I am trying to implement email based MFA using AWS congito and Lambda triggers and using lambda functions trigger and verify mfa_code. I am able to pass PASSWORD_VERIFIER challenge and also able to generate my custom MFA code, However when I try to exchange the MFA code using admin_respond_to_auth challenge function of boto3. I get incorrect email or password error.

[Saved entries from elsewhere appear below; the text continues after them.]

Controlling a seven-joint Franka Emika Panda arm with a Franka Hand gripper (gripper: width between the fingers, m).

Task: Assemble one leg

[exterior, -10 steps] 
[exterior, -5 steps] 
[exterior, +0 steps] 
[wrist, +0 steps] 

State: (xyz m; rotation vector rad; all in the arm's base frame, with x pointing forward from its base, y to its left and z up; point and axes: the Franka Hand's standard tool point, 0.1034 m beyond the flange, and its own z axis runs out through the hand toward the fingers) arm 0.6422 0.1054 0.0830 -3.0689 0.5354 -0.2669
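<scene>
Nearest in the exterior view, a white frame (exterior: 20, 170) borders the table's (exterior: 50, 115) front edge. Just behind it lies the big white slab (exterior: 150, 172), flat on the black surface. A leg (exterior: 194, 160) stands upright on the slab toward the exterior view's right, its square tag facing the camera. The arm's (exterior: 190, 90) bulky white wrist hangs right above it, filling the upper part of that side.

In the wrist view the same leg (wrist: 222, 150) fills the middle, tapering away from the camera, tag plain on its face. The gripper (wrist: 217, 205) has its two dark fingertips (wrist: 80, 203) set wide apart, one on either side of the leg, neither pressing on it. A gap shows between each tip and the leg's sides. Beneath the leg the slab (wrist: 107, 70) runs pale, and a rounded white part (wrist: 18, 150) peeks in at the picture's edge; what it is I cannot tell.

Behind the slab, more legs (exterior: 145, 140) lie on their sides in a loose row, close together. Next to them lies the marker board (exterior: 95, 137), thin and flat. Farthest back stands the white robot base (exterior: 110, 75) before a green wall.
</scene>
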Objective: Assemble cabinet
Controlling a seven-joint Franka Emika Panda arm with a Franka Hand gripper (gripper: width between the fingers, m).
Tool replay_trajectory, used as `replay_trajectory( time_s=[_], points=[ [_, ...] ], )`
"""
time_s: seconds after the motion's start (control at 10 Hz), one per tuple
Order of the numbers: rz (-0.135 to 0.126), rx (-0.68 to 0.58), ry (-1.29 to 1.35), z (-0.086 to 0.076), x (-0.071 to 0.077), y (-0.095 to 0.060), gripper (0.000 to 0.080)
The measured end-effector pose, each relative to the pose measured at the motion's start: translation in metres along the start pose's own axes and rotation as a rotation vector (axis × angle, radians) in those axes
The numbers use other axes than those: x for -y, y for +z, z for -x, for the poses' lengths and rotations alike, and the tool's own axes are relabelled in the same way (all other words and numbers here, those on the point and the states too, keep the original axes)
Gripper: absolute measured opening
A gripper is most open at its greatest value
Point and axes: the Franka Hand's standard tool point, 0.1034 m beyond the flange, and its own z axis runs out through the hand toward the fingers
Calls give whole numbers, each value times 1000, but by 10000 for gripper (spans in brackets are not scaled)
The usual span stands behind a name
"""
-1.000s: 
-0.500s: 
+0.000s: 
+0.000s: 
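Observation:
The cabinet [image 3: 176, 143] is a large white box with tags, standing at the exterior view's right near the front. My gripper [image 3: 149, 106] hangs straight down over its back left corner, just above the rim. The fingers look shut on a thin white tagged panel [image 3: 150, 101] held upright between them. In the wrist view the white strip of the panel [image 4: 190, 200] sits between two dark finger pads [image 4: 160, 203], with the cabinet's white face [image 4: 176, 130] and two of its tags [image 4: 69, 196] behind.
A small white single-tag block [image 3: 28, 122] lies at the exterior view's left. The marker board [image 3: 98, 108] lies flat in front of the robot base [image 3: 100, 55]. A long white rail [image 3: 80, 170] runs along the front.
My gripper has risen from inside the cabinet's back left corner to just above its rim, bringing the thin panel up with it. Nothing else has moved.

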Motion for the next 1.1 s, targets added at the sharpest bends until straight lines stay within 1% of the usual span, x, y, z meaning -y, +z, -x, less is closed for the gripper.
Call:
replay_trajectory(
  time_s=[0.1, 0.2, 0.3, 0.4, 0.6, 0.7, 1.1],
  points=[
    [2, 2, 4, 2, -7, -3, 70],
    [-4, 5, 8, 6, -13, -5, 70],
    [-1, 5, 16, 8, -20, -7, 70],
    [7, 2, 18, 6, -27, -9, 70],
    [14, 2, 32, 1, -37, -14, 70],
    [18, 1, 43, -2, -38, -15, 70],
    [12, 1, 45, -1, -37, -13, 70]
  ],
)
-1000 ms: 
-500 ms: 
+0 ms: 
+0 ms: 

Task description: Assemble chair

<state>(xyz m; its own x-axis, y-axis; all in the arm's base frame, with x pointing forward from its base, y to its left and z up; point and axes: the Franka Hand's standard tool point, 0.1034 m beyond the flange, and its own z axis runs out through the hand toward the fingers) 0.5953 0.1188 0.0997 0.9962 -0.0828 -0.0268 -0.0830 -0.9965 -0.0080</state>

Here is my code,

define auth challenge lambda

def lambda_handler(event, context):
    if (len(event['request']['session']) == 1 and event['request']['session'][0]['challengeName'] == "SRP_A"):
        event['response']['issueTokens'] = False
        event['response']['failAuthentication'] = False
        event['response']['challengeName'] = "PASSWORD_VERIFIER"
    elif (len(event['request']['session']) == 2 and event['request']['session'][1]['challengeName'] == "PASSWORD_VERIFIER" and event['request']['session'][1]['challengeResult'] is True):
        event['response']['issueTokens'] = False
        event['response']['failAuthentication'] = False
        event['response']['challengeName'] = "CUSTOM_CHALLENGE"
    else:
        event['response']['issueTokens'] = False
        event['response']['failAuthentication'] = True

    return event

create auth challenge lambda

# Create_Auth_challenge
import boto3
import random
import string
from datetime import datetime, timedelta

ses = boto3.client('ses')

def lambda_handler(event, context):
    if event['request']['challengeName'] == 'CUSTOM_CHALLENGE':
        email = event['request']['userAttributes']['email']
        code = ''.join(random.choices(string.digits, k = 6))

        ses.send_email(
            Source = 'sender_email',
            Destination = {'ToAddresses':[email]},
            Message = {
                'Subject': {'Data': 'Your verification code'},
                'Body': {'Text': {'Data': f'Your verification code is {code}'}}
            }
        )

        event['response']['privateChallengeParameters'] = {}
        event['response']['privateChallengeParameters']['answer']=code
    return event

verify auth challenge

#verify auth challenge

def lambda_handler(event, context):
    if event['request']['privateChallengeParameters']['answer'] == event['request']['challengeAnswer']:
        event['response']['answerCorrect'] = True
    else:
        event['response']['answerCorrect'] = False

    return event

and this is how I am responding to challenge:

def release_auth_tokens(self, username, password, session):
    try:
        response = self.client.admin_respond_to_auth_challenge(
            UserPoolId = self.user_pool_id,
            ClientId = self.client_id,
            ChallengeName = "CUSTOM_CHALLENGE",
            Session = session,
            ChallengeResponses = {
                "USERNAME":username,
                "ANSWER":password
            },
        )

        print(f"respoinse in release auth tokens is {response}")
        return response

    except Exception as e:
        print(f"exception in release auth tokens is {e}")
        raise e

I have tried referring to documentation but there is no mention of how I can verify a custom challenge response. I cannot access the AWS instance directly so there is no way for me to check out logs if there are any. My code is based up on another post from stackoverflow user who was issue with PASSWORD_VERIFIER challenge, but how to proceed with custom challenge is not document anywhere in AWS or boto3 documentation.